“The disappearance of a sense of responsibility is the most far-reaching consequence of submission to authority.” Read Lynne Kiesling’s take on the legacy of 9/11: “Be indomitable. Refuse to be terrorized.”
Update (10 September). Richard Fernandez thinks we should go on the offense: “We have no right to forgive. We have no right to forget.” Michelle Malkin spells it out for the more obtuse.
Mark Steyn isn’t amused, either:
One reason why there’s so little room at Ground Zero is because it’s still a building site. As I write in my new book, 9/11 was something America’s enemies did to us; the ten-year hole is something we did to ourselves — and in its way, the interminable bureaucratic sloth is surely as eloquent as anything Nanny Bloomberg will say in his remarks.
Yes, personally I lost depreciating two disgusting 87-story office buildings full of Insurance people, 3 floors of awesome public spaces that made NYC look and feel pretty without fancy photo work, five planes, faith in most $500 suits’ flight capabilities, faith in 4 badasses per arbitrary commercial passenger flight, the whole Pentagon, and initiative launching heavy, rangey RPGs at jet elevators in midtown. I really need to work on that.

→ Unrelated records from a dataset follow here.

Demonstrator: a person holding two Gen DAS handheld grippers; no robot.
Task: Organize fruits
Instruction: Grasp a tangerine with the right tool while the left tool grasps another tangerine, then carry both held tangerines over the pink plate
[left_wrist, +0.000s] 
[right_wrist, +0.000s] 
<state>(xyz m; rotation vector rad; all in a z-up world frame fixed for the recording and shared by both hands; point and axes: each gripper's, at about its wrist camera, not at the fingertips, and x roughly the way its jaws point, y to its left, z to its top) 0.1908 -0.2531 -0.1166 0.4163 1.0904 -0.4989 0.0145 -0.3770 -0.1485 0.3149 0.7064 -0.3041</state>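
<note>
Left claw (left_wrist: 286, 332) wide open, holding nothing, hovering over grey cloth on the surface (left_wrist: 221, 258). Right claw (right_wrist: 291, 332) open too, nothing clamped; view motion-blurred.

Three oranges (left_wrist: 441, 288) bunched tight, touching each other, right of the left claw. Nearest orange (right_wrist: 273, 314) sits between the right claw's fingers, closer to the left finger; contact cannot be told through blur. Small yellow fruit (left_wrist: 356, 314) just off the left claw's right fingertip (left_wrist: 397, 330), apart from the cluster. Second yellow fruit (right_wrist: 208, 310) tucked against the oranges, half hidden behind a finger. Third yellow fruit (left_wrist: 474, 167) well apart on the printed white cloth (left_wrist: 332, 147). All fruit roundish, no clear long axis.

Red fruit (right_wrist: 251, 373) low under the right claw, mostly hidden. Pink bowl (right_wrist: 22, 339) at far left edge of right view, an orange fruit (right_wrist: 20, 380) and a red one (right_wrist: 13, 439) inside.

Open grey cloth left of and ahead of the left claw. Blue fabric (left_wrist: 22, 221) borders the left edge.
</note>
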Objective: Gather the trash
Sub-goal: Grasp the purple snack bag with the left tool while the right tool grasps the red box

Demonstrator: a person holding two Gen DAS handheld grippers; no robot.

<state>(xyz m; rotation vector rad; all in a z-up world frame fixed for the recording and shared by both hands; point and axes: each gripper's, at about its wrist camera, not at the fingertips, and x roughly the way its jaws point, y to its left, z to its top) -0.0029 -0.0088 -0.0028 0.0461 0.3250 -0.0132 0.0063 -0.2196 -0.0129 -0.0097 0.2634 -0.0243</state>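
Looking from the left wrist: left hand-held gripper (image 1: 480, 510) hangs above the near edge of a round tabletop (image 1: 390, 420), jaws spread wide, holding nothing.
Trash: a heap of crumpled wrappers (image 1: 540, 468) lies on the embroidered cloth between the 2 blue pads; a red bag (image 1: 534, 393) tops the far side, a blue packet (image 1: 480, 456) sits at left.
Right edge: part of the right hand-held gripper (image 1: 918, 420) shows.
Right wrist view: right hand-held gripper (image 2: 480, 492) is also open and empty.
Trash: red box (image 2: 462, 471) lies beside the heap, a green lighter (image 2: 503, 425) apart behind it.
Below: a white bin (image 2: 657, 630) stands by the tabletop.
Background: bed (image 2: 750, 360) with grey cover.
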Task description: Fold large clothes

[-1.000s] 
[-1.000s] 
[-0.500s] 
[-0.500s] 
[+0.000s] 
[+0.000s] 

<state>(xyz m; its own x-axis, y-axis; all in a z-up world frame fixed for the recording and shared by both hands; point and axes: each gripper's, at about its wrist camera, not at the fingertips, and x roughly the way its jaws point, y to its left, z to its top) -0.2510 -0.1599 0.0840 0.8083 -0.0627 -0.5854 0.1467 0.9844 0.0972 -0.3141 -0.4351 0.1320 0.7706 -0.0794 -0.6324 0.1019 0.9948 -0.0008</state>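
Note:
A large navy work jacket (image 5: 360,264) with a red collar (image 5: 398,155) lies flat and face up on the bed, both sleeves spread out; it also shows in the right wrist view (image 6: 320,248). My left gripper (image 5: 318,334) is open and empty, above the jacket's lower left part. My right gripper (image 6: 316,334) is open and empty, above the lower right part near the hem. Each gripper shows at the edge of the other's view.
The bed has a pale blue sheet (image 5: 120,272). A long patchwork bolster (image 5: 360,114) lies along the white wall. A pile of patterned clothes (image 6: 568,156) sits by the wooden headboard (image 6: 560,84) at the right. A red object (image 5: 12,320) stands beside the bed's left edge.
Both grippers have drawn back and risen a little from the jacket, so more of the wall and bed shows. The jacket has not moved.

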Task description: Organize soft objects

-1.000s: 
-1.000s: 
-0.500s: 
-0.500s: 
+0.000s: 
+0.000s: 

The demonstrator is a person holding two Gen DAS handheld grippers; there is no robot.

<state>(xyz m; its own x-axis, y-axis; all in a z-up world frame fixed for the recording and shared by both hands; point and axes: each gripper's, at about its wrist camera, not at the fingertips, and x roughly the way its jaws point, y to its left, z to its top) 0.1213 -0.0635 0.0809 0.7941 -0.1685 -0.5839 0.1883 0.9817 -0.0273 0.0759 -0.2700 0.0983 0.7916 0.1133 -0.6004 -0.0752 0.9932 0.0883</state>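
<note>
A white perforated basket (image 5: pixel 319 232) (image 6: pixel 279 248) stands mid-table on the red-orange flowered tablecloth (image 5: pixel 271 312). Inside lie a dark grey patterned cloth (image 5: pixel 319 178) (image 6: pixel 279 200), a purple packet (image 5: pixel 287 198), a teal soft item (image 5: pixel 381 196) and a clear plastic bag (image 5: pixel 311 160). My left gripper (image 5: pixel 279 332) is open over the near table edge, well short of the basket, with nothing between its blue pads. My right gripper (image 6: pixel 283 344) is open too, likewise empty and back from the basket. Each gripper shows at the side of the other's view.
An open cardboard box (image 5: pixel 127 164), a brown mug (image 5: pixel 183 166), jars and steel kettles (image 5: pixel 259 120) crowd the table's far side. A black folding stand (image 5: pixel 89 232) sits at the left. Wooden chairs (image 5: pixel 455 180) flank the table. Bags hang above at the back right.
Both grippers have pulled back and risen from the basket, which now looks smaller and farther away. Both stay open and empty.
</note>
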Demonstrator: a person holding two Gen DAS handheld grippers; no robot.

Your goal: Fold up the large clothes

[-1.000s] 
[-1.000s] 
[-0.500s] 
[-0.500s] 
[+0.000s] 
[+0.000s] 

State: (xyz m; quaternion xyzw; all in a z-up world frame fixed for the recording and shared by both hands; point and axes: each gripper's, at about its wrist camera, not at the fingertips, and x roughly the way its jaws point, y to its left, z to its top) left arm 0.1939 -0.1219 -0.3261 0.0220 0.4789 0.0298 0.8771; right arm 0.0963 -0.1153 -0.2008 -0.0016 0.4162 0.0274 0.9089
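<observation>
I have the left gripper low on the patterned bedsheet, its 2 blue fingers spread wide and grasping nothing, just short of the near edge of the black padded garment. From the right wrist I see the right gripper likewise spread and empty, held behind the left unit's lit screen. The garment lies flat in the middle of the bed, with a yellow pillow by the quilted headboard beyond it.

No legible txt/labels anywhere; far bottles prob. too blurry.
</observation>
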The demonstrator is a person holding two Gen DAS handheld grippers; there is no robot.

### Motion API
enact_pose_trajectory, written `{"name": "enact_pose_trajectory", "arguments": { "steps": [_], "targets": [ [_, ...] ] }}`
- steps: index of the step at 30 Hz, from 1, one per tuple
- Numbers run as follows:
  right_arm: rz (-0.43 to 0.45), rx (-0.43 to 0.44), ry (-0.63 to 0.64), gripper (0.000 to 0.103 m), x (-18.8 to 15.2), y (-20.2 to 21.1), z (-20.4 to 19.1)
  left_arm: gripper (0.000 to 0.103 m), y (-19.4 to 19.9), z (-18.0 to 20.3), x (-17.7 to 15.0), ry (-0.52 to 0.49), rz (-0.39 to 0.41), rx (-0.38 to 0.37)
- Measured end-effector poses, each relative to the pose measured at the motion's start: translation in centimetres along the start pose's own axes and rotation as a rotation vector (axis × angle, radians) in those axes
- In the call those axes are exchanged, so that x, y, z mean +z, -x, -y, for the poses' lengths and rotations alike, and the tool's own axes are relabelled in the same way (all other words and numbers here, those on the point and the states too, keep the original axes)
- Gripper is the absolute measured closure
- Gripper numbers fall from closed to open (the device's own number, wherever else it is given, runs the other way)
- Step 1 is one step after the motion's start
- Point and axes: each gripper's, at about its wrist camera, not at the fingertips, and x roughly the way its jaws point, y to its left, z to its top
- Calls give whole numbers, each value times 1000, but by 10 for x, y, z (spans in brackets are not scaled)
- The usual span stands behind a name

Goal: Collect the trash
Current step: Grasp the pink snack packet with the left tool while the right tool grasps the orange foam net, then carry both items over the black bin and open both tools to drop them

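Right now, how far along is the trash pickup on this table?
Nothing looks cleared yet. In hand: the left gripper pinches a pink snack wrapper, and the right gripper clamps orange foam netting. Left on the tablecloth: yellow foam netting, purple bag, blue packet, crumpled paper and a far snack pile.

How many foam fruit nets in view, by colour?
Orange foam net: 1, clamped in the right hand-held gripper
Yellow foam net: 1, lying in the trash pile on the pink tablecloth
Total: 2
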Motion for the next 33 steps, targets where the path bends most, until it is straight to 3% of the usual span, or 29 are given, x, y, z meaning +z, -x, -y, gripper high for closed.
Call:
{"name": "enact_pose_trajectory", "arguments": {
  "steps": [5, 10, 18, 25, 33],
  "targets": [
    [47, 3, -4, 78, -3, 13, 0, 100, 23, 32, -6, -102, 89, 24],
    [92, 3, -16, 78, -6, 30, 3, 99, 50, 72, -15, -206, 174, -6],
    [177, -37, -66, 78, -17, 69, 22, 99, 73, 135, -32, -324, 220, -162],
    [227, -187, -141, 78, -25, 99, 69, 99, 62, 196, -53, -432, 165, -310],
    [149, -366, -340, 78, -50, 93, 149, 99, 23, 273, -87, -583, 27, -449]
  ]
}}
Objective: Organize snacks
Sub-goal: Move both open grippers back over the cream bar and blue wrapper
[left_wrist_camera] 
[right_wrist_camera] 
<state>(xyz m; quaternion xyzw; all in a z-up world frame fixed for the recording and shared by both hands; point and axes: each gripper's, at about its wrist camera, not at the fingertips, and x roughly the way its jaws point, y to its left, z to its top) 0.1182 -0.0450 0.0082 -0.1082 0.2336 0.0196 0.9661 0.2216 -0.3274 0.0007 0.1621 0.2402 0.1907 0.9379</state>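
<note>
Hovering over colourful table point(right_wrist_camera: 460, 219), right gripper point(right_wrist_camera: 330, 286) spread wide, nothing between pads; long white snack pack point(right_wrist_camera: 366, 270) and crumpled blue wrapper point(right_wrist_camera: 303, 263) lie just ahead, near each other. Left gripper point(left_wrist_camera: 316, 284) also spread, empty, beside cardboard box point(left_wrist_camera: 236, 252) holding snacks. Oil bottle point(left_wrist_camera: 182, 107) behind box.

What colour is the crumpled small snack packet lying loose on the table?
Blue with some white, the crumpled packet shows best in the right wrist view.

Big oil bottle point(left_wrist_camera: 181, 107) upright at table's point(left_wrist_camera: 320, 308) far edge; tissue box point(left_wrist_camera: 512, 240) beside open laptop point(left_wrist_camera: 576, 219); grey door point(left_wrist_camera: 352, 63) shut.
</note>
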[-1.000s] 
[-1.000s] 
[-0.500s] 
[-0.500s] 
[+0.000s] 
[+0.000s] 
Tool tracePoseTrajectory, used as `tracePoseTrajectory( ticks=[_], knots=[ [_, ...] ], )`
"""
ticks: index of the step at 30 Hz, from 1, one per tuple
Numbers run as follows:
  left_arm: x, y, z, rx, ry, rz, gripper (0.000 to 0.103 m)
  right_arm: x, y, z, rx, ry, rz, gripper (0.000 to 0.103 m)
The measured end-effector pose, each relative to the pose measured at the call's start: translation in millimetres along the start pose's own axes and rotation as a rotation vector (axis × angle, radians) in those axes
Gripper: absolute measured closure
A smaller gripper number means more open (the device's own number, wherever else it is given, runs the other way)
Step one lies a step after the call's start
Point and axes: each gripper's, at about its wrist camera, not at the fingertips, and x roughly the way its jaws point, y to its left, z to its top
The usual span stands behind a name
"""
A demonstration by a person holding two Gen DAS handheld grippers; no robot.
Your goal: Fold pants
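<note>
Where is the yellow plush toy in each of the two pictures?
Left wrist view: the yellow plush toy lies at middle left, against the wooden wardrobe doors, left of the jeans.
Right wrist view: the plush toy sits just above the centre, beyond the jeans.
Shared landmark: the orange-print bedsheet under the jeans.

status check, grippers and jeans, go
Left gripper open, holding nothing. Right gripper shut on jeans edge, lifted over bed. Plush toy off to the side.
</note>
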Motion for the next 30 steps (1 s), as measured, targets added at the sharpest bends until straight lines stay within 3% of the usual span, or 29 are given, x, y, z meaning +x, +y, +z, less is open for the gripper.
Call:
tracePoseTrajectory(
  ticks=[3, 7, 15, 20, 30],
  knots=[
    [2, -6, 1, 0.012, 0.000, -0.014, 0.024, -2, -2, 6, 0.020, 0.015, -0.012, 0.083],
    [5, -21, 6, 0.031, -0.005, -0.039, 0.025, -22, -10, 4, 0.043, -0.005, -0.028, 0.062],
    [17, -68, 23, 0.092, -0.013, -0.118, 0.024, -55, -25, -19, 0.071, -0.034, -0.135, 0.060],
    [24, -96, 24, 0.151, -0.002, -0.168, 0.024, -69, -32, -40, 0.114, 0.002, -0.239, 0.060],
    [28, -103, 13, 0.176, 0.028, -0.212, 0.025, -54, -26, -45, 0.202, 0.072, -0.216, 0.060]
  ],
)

Lynne Kiesling’s article reads in part: Refuse to be dominated, refuse to dominate. Be Indomitable. (There’s Criticism about TSA cruft, and legislation which passes for being terrorized, which Michelle Malkin and co. on their blog throw a big ball of FAIL at.) For my own flamebait, I’ll say that everyone who’s second-guessing the (e.g.) USA’s decisions to have a secular state deserves the strife. They’re a package. Pretend we’re people instead of Each Others’ Leviticus for a moment.